December 9, 2005 at 3:09 am | Posted in Computing Tips, Uncategorized, windows | 13 Comments

So I’m on like Day 3 or so of Google desktop.   Overall I’m still happy.  Some things have changed:

  • I really want Google desktop to index my Gaim logs.  Sadly it won’t and the plug in for it has gone missing (site offline). If the owner of Wickdev.com could put their web page back I’m sure I’m not the only one who wants it and if anyone has the whole source for this (it seems like it was open source at one point), I’d be interested in stepping up and maintaining it (yes I really want IM indexing that bad)
  • I’ve reduced the sidebar applets to mostly just the Scratch Pad and the Todo list.
  • The Photos widget can be embarassing if you have any photos on your machine that aren’t work safe (or you have kids around).  Oops.
  • I discovered that double clicking the size of a sidebar panel increases its size (basically the equivalent of maximizing the window but in a vertical context).  Its very, very nice actually.

Overall I’m hugely pleased with Google Desktop.  Its small, light, fast and “feels right”.  Bravo guys.

Understanding Just Why Podcasting Will be Huge

December 9, 2005 at 2:33 am | Posted in podcasting | 27 Comments

I recently had a bit of an epiphany as to just why Podcasting will be huge. I’m sure its obvious and must have occurred to others but just in case I thought I’d blog it.

Its all entropy you see, all entropy. Entropy or the natural tendency of the universe to move from order to disorder. Wikipedia on Entropy and for the physics geeks out there I know all too well that I’m simplifying; its my blog after all. An iPod, when you get it, has no songs on it (for reasons described by Mark Cuban), and then you start putting songs on it. Each song increases the entropy by a little bit. Fill the iPod completely and you’ve maximized its entropy.  Now here’s the important part — you can’t easily pay for enough music to fill a 30 gig iPod much less a 60 gig iPod.  So something’s gotta go there — and it’ll likely be Podcasts.

Now, put another way, and disregarding the whole entropy babble, look at it this way: Most iPods or other portable MP3 players, are basically little hard drives and when has a hard drive in your life ever stayed empty for long?

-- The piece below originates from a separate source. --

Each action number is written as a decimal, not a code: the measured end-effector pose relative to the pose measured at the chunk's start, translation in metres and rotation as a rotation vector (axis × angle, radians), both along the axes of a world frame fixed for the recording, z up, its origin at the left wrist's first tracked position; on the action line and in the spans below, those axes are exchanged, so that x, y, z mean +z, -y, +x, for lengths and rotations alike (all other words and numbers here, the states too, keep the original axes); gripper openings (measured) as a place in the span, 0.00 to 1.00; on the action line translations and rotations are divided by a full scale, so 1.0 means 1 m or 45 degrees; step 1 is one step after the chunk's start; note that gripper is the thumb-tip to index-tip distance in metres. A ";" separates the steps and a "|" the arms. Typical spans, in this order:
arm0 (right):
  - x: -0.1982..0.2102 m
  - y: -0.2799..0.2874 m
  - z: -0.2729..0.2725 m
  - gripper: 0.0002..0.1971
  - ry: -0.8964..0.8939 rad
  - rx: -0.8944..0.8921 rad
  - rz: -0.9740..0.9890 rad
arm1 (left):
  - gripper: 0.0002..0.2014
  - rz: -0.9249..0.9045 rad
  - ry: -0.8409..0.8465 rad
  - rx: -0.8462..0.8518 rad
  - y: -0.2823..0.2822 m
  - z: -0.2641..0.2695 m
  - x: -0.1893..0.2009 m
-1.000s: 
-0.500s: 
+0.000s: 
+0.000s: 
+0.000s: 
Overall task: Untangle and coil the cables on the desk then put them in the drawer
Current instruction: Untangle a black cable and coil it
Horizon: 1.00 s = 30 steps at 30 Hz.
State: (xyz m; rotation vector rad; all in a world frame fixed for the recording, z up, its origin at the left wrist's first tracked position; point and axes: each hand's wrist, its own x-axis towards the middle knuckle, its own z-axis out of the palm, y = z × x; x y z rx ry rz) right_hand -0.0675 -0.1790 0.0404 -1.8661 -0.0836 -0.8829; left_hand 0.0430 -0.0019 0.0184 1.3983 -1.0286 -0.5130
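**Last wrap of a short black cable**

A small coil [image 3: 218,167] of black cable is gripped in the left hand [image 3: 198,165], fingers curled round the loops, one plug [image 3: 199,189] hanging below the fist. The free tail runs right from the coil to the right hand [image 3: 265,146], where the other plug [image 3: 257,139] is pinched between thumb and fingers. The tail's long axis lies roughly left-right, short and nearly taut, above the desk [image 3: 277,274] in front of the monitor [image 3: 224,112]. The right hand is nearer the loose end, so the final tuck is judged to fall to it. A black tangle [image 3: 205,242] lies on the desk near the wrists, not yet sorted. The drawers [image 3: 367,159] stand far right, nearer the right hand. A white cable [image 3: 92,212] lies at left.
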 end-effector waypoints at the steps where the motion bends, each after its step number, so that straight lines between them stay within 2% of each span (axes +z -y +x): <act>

People will fill up the hard drives on their players because, well, they always do. And given that music is too damn expensive to fill the player with it will be either pirated music or Podcasts. And while I’d never bet against piracy*, I’d wager that great Podcasts like Dawn and Drew will drag people into the Podcast world and that will lead to other podcasts and so on.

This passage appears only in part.